Drake deed wat ze hem had opgedragen en ze wreef hem helemaal in met haar bloed. ‘Dit is wel even een andere situatie, hoor – zodra we uit deze lichtkring stappen, zitten we tot aan onze nek tussen die uit hun krachten gegroeide garnalen. Dat is wel wat anders dan een paar van die krengen op straat ontlopen,’ merkte hij op.

‘Weet ik,’ antwoordde ze.

Drake zweeg een tijdje, maar zei toen: ‘Je bent een geweldig maatje geweest. Je was er altijd in het Onderdiep wanneer ik je nodig had.’
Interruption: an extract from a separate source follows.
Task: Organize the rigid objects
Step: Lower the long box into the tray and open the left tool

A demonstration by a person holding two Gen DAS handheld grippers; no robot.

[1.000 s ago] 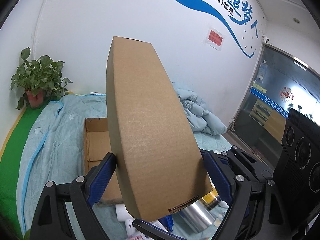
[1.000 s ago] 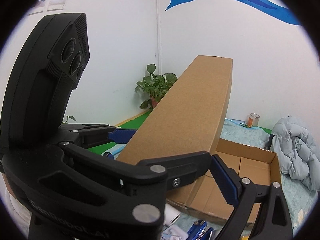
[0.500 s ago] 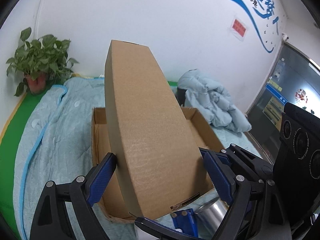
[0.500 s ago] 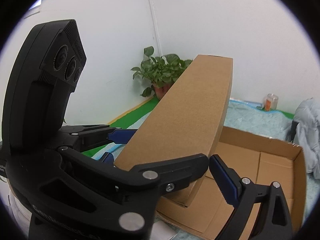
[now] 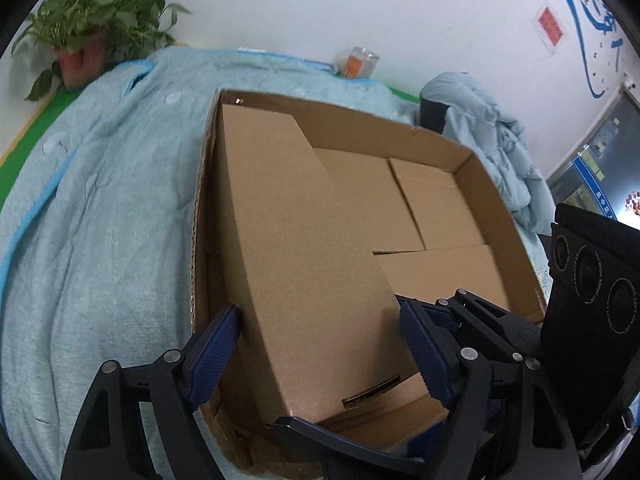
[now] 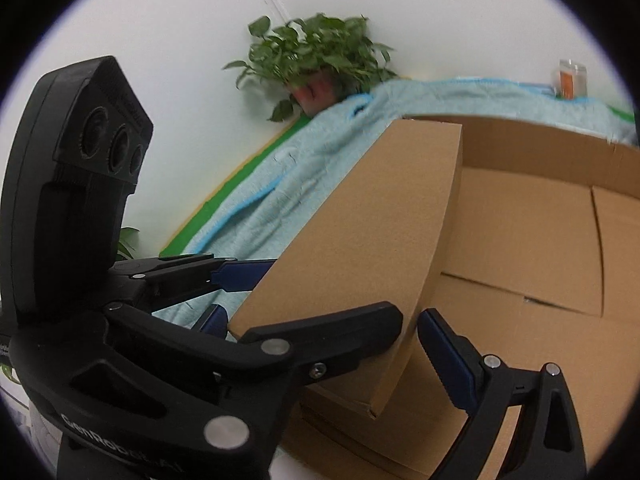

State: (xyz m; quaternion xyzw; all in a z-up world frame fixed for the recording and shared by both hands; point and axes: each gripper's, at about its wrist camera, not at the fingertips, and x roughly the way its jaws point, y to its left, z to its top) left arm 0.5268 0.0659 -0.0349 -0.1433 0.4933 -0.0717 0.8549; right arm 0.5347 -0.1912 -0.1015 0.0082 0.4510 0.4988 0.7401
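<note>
A long closed cardboard box lies along the left inner wall of a large open cardboard tray. My left gripper grips the box's near end across its width, blue pads on both sides. The box also shows in the right wrist view. My right gripper grips the same box's near end beside the left gripper. The tray floor is made of folded flaps.
The tray sits on a light blue blanket. A potted plant stands at the far left by the white wall. A small orange jar sits at the back. A bunched light blue jacket lies right of the tray.
Both grippers have lowered and tipped the box from above the tray down into it, along its left wall. Both views now look down into the tray.
</note>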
‘Overdrijf nou niet zo en laat me dat laatste stukje van je ook met mijn bloed insmeren,’ zei ze streng, maar ze lachte erbij.

Ze kropen naar de rand van de blauwe bol en stonden al in de startblokken om te vertrekken toen de motor van de tank plotseling aansloeg. De tank kwam achteruit op hen af rijden en verpletterde al rijdend met zijn rupsbanden de kerkbanken die hij op zijn pad vond. De motor sloeg weer af, en Jiggs deed het luik een paar centimeter open en gluurde naar buiten.

‘Ik dacht zo dat jullie vast wel een lift konden gebruiken,’ zei hij, terwijl hij om zich heen keek.

De Armagi in de kathedraal hielden zich allemaal vrijwel muisstil, ook al klapte zo nu en dan een van hen zijn vleugels open en dicht als een rustend vogeltje.

‘Prima timing,’ zei Drake, die ondersteund door Elliott door de glinsterende rand van blauw licht schuifelde.

‘Hé joh, ik voel me een beetje zweverig,’ mompelde Drake.

Elliott zei niets en hield de Armagi in de gaten, die al hun bewegingen met argusogen volgden.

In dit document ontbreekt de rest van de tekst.